Whale and dolphins, also known as cetaceans, have fascinated me throughout my life. One of my first vivid memories came as a child when my father and his team caught a group of dolphins from the Mediterranean Sea. The team wanted to study these animals and learn more about their remarkable abilities so well adapted to life underwater. From the beginning, my young mind deeply questioned the purpose of such captures. How could it be okay to take dolphins that thrived in the oceans expanse and make them prisoners in a tiny pool, separated from their families?

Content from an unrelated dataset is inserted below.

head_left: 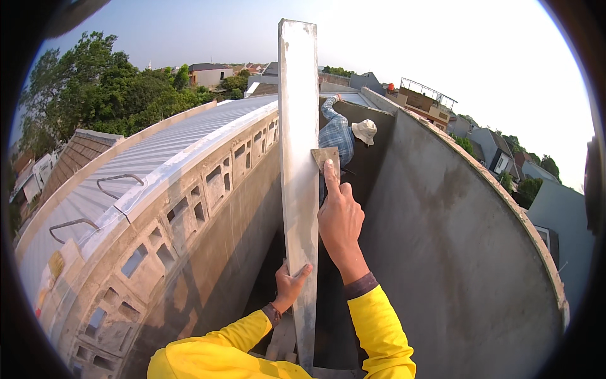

There was one dolphin in particular that I will never forget. Every morning before school, I would walk to the Oceanographic Museum of Monaco where the dolphins were held. One young female seemed exceptionally sad, she was not eating nor interacting with others, and was separated from the larger group for further investigation. Day after day, I’d come to her small pool and plead with my father to release her and the other dolphins. One morning, I came to greet my friend as usual, and found instead that she had died: she had rammed her head against the side of the tank, presumably taking her own life out of the agony she felt being separated from her family in the sea. This moment forever changed my perception about these intelligent, sentiment beings with whom we share our planet.


Jean-Michel Cousteau and a dedicated team worked tirelessly to rehabilitate and release Keiko, the orca of Free Willy fame, back to his home waters near Iceland where he was first captured as a baby. © Tom Ordway, Ocean Futures Society

Over sixty years have passed since that first encounter with the young dolphin in Monaco. While many things have changed in the world, there are still many things that have not. Today there are still cetaceans being held in swimming pools and being asked to do circus tricks as entertainment for people and profit for amusements parks.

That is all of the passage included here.